Respiratory microorganisms were pooled in groups of 8-15 and spiked into artificial sputum matrix for a total of 13 pools.

Spiked, artificial sputa underwent nucleic acid extraction, tNGS library preparation and enrichment, and then sequencing. Data shown are detected/undetected organisms from undiluted, spiked pools (121 organisms total).

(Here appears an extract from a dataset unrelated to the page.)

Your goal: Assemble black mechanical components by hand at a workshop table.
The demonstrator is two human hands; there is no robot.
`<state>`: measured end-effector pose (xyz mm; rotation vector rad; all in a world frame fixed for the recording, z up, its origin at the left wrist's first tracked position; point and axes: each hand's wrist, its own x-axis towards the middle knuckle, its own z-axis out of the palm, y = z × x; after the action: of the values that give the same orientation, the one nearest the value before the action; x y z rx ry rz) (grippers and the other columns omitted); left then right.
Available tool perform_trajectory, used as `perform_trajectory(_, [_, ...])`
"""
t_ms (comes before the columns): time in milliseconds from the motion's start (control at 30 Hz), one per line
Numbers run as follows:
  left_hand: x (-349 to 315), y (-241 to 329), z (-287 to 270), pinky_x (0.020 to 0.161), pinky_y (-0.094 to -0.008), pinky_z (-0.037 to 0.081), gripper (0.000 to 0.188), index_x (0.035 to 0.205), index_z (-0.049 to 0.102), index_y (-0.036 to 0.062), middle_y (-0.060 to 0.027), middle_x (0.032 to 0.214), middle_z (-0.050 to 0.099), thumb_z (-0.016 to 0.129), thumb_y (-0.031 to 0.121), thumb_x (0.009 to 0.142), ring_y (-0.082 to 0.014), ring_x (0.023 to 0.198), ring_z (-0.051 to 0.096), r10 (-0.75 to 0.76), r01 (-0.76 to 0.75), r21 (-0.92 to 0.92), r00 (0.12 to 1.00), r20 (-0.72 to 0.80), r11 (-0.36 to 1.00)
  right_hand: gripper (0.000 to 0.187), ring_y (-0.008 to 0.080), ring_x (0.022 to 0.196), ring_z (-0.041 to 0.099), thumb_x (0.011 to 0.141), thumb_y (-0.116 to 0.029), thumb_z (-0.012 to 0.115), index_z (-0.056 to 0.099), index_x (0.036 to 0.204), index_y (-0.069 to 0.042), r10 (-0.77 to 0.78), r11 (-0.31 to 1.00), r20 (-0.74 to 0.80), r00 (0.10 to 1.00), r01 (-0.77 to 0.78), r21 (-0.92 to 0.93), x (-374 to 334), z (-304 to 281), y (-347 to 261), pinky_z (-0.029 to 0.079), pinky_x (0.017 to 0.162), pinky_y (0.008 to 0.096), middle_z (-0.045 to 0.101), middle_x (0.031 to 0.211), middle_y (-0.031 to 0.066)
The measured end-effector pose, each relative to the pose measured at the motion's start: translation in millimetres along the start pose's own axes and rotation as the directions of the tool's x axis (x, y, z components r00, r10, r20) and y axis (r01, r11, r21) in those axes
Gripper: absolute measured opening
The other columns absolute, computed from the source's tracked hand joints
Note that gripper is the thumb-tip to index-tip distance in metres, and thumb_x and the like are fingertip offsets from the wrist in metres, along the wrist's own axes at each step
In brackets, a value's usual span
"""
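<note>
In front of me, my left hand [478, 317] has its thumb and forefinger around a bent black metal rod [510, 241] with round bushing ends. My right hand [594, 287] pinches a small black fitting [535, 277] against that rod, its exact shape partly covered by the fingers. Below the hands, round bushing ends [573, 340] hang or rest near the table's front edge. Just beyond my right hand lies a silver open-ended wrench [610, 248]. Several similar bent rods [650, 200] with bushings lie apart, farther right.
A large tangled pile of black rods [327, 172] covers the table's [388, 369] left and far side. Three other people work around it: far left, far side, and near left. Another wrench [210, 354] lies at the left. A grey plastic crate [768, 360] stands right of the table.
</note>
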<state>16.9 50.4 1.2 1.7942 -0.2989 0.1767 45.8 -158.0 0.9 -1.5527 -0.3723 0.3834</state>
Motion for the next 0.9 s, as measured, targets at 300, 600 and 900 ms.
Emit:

More than 120 microbes were divided into polymicrobial pools of 8-15 organisms and spiked into artificial sputum matrix; two pools contained microbes often identified in cystic fibrosis (CF) specimens. Spiked samples underwent DNA and RNA extraction, RPIP preparation, Illumina sequencing and analysis for identification and semi-quantification.

We detected 104/121 (86.0%) expected pathogens, despite being combined in complex pools. Bacteria (68/80, 85.0%) and viruses (21/22, 95.5%) were detected most readily, followed by fungi (15/19, 79.0%). We observed a direct correlation between organism burden (dilution or CFU/mL) and copies/mL, but it differed for each microbe. Detection of cross-reactive organisms occurred in 27/234 (11.5%) samples.

Most microbes were correctly identified from pooled samples, especially CF-associated ones, and included various pathogens, such as Pseudomonas aeruginosa, Mycobacterium avium, influenza viruses, Aspergillus fumigatus and more. Advantages of this tNGS method include high accuracy, wide array of candidate pathogens, identification of rare or fastidious microbes, organism burden quantification from polymicrobial samples, turnaround time and ease of analysis. Limitations include cross-reactivity, susceptibility to contamination and molecular technical expertise. Future directions aim to test the applicability of this tNGS approach in clinical samples, which can often contain various microbes.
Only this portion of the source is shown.